The answer must match the material word for word, with every line included.

= = = = =

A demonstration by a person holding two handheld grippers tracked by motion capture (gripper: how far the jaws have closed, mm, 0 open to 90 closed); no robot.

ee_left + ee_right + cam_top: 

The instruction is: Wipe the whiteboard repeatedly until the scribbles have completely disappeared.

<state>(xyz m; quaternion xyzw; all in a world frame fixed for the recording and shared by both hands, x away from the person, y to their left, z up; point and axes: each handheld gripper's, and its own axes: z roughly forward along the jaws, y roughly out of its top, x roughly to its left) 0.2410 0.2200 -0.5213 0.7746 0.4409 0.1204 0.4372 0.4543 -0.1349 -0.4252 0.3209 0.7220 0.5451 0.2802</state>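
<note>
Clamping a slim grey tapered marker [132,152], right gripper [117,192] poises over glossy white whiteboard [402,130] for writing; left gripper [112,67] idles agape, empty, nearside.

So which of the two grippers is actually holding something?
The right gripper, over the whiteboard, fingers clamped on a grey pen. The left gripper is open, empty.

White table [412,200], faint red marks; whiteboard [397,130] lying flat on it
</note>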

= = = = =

### [Solution for this problem]
A demonstration by a person holding two handheld grippers tracked by motion capture (gripper: how far the jaws have closed, mm, 0 open to 90 closed); no robot.

ee_left + ee_right + cam_top: 

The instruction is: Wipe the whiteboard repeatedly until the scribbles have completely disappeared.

<state>(xyz m; quaternion xyzw; all in a world frame fixed for the recording and shared by both hands, x away from the person, y to their left, z up; point and axes: each handheld gripper's, and its own axes: z roughly forward along the jaws, y roughly out of its top, x roughly to its left) 0.2410 0.2200 -0.5213 0.7746 0.4409 0.1204 0.4372 0.4543 -0.1349 -0.4252 0.3209 0.7220 0.5451 0.2802</state>
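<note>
Clamping a slim grey tapered marker [132,152], right gripper [117,192] poises over glossy white whiteboard [402,130] for writing; left gripper [112,67] idles agape, empty, nearside.

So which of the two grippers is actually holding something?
The right gripper, over the whiteboard, fingers clamped on a grey pen. The left gripper is open, empty.

White table [412,200], faint red marks; whiteboard [397,130] lying flat on it
</note>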

No additional output will be generated.